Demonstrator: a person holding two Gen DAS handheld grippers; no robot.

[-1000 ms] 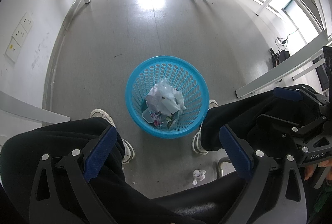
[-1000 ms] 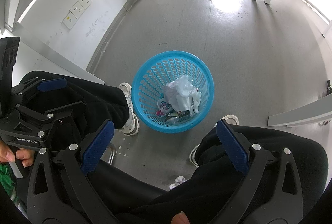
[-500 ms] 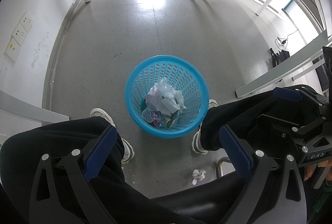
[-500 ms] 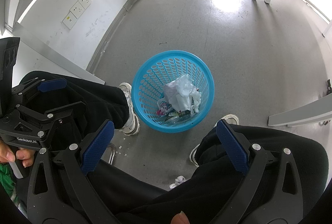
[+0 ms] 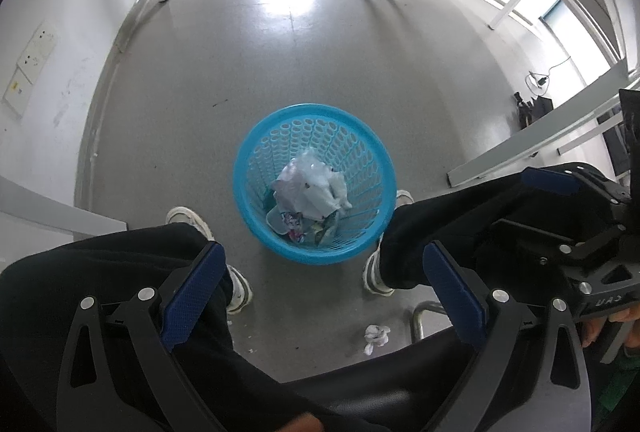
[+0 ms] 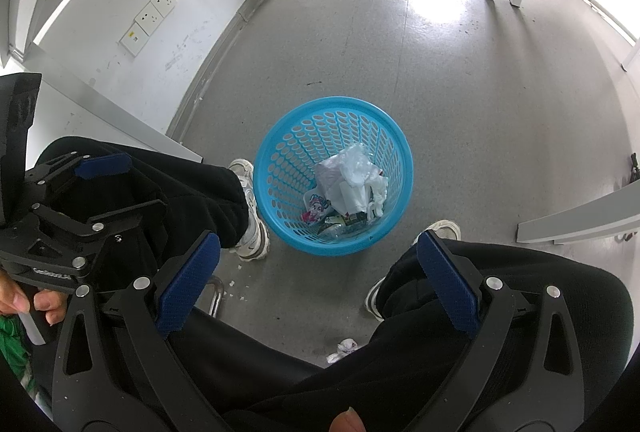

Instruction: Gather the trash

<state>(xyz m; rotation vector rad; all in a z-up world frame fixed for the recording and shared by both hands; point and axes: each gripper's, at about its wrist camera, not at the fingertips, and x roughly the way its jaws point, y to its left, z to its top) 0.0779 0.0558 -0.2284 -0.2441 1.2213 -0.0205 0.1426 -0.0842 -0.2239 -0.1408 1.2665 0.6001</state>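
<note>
Both grippers, left (image 5: 318,286) and right (image 6: 318,278), are hovering with fingers apart and empty above the bin (image 5: 256,168), probably eyeing the tissue (image 5: 376,337) lying on the floor (image 5: 280,72).

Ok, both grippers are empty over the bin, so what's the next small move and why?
Probably lower the right gripper toward the crumpled white tissue on the floor near the chair edge. Its jaws stand wide open with nothing between them, as do the left gripper's. The blue basket already holds wrappers and plastic, and that tissue is the one sizeable piece visible outside it.
</note>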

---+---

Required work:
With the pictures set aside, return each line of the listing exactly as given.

Finished exercise:
Demonstrator: a person holding two Gen DAS handheld grippers; no robot.

[-1000 ms] 
[-1000 ms] 
[-500 ms] 
[-500 ms] 
[+0 ms] 
[+0 ms] 

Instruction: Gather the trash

<state>(xyz m; rotation vector rad; all in a z-up world frame fixed for the recording and shared by both hands; point and axes: each gripper's, at about its wrist camera, not at the fingertips, and x roughly the way its jaws point, y to its left, z to its top) 0.0779 0.0558 -0.2284 -0.2441 1.2213 -0.0205 0.1426 -0.0842 -0.2239 -0.1408 1.2665 0.6001</state>
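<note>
Both grippers, left (image 5: 318,286) and right (image 6: 318,278), are hovering with fingers apart and empty above the bin (image 5: 256,168), probably eyeing the tissue (image 5: 376,337) lying on the floor (image 5: 280,72).

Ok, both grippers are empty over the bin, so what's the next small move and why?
Probably lower the right gripper toward the crumpled white tissue on the floor near the chair edge. Its jaws stand wide open with nothing between them, as do the left gripper's. The blue basket already holds wrappers and plastic, and that tissue is the one sizeable piece visible outside it.
</note>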

Nothing further remains to be added to the answer.